Writing, i.e., typing words, is important, but it’s just one step of the process for communicating. The next step is editing. Your ability to communicate well depends on editing. Here are two “days” of instruction from 300 Days of Better Writing that address the importance of editing.
Day 103: Major Writing Process—Editing
Let me give you three quotes that are particularly appropriate here (one of which you have already seen).
- It is perfectly okay to write garbage—as long as you edit brilliantly. (C. J. Cherryh)
- Rewriting is the essence of writing well: it’s where the game is won or lost. (William Zinsser)
- Rewriting is called revision in the literary and publishing trade because it springs from re-viewing, that is to say, looking at your copy again—and again and again. (Jacques Barzun)

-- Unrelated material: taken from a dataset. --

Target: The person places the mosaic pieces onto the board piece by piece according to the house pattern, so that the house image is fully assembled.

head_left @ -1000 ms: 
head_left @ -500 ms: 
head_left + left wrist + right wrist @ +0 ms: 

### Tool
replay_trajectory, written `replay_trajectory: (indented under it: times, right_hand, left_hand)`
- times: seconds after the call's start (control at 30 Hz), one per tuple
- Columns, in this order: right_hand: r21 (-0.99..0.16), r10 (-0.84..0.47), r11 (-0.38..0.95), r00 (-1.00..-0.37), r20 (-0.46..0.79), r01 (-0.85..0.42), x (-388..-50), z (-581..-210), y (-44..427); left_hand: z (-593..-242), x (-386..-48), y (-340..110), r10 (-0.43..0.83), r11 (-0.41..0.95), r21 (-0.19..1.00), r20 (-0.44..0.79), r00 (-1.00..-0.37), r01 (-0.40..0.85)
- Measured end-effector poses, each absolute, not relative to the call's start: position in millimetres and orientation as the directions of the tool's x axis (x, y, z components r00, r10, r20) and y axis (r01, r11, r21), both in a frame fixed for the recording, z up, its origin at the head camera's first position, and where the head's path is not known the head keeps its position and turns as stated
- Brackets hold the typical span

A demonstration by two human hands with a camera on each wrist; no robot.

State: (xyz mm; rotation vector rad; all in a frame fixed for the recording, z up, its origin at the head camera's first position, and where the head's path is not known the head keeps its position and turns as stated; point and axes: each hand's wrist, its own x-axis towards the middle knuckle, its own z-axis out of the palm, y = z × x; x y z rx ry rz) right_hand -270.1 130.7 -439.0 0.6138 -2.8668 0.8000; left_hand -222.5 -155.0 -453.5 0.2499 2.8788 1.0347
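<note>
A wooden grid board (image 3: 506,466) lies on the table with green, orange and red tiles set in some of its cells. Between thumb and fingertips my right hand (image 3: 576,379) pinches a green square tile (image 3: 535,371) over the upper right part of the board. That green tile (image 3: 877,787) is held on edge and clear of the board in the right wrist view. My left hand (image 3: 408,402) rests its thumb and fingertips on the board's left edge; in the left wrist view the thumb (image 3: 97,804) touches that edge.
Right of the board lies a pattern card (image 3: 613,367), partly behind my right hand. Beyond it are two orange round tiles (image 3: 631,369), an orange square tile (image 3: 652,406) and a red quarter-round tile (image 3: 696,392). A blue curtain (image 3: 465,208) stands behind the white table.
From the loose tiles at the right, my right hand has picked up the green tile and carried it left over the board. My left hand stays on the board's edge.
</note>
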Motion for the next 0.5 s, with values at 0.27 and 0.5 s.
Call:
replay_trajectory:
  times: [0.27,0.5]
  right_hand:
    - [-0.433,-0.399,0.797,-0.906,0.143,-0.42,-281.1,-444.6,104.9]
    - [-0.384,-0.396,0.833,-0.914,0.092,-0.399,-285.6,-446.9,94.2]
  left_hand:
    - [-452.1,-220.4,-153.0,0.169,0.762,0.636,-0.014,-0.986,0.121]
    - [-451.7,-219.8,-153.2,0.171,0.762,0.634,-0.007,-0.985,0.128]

After you write, put away your document. Leave it long enough so that you may see it without preconceptions and without remembering what you were thinking at the time. Then look at it again. Does it satisfy your purpose? Have you communicated clearly? Can you make it more concise without losing essential content? Are the ideas logically presented? Keep criticizing it, refining it, until it is as good as it can be. Then give it to others (perhaps your editor) to evaluate.
Here’s the primary point: Your first draft will need editing. The editing process is what will make your document an effective communication tool, regardless of the genre.
Here’s the secondary point: If others recommend (or make) changes, don’t be offended. First drafts will always need improvements.
Day 140: Good writing is about attitude—and editing.
Good writing will permit your readers to concentrate on your ideas, and may help you to give the impression that you know what you are talking about . . . My formula for good writing is simple: once you decide that you want to produce good writing and that you can produce good writing, then all that remains is to write bad stuff, and to revise the bad stuff until it is good. (Marc Raibert)
This long quote discusses three important concepts.
- What is good writing? Because your readers can forget about you and focus, instead, on your ideas, they will believe in your authority to discuss those ideas. They respect you because they can ignore you.
- What personal characteristics are necessary to produce good writing? You desire to write well, so you are willing to do the necessary work. You believe you can write well, so you know that the work will succeed.
- What is the work of writing well? Rewriting until the writing is great.